Рин не могла обречь Пипацзы на такой конец.
Но это значило, что придется ее убить, пока глаза девушки еще окончательно не перестали быть карими, пока она цепляется за мир смертных.
Рин положила дрожащую руку на горло Пипацзы.
– Я принесла опиум! – на бегу прокричала Ляньхуа. Тяжело дыша, она остановилась перед Пипацзы. – Ты…
– Я уже пыталась, – сказала Рин. – Не получилось. Она на грани, и боль не унимается, она внутри, Нэчжа что-то с ней сделал, чего я не вижу, но думаю, что у нее внутреннее кровотечение. И ты… Не трогай.
Ляньхуа опустилась на колени перед Пипацзы, но тут же отдернула руку.
– Дотронься до нее через одежду, – предложила Рин. – И наблюдай за песком. Будь осторожна. Она себя не контролирует.
Ляньхуа кивнула. Надо отдать ей должное – она не испугалась и сосредоточилась. Выдохнула, закрыла глаза и вытянула пальцы над Пипацзы. Мокрая одежда девушки озарилась мягким сиянием.
Веки Пипацзы затрепетали. Рин затаила дыхание.
Возможно, это еще не конец. Может, проблема только в боли, и Пипацзы к ним вернется.
– Пипацзы! Пипацзы!
Рин подняла голову и беззвучно выругалась. По берегу с криком неслась Цзюто, ее младшая сестренка.
Кто ее сюда пустил? Рин готова была придушить этого человека.
– Назад!
Рин вытянула руку, не подпуская к Пипацзы сестру. Цзюто была миниатюрной, но перепугана и в истерике, она вырвалась из рук Рин и упала на колени перед сестрой.

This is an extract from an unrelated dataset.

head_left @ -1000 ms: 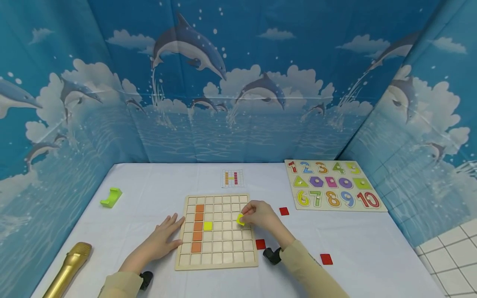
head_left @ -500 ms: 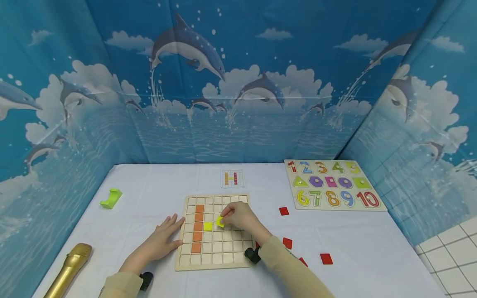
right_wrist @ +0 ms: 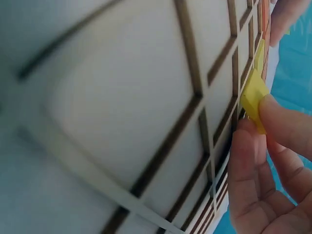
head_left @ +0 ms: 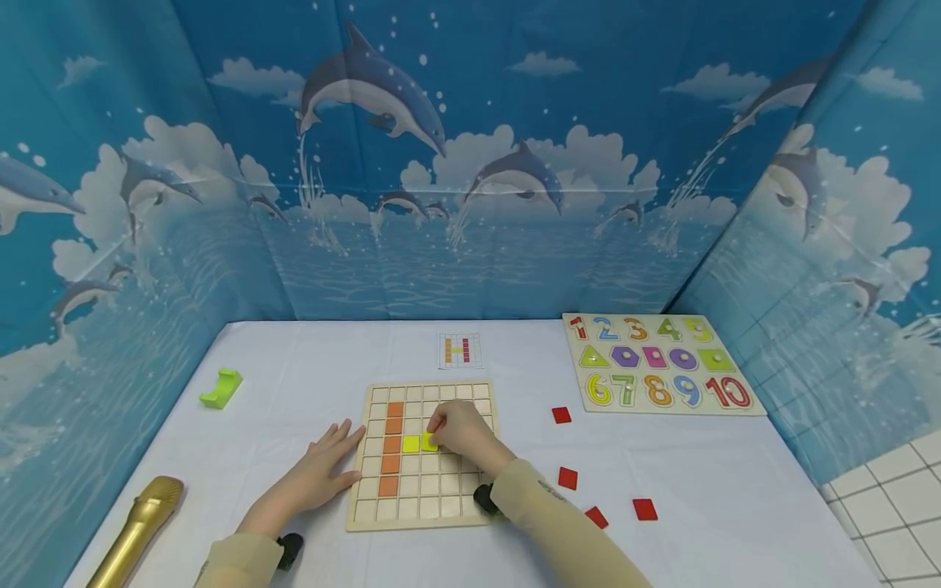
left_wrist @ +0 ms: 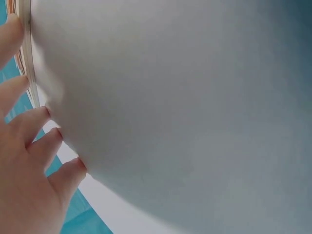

– Не вздумай! – выкрикнула Рин.
Но Цзюто уже оттолкнула Ляньхуа и с рыданиями бросилась к сестре:
– Пипацзы!
Рин и Ляньхуа попытались ее оттащить, и тут Пипацзы подняла голову:
– Не надо.
Ее глаза открылись. Они были совершенно нормальными, карими. Рин колебалась, схватив Цзюто за рубашку.
– Тише, тише. – Пипацзы погладила сестру по голове. – Успокойся, Цзюто. Я жива.
Рыдания Цзюто внезапно сменились испуганной икотой. Пипацзы поглаживала сестру по спине, шепча на ухо ласковые слова.
Рин посмотрела на Ляньхуа.
– Она…
Ляньхуа замерла, раскинув руки.
– Я точно не знаю. Я восстановила ее ребра, но остальное… Не понимаю…
Пипацзы встретилась с Рин взглядом. На ее лице отразилась мука.
– Слишком громко.
У Рин екнуло сердце.
– Что слишком громко?
– Они кричат, – пробормотала Пипацзы. Ее глаза потемнели. – Они… Ох…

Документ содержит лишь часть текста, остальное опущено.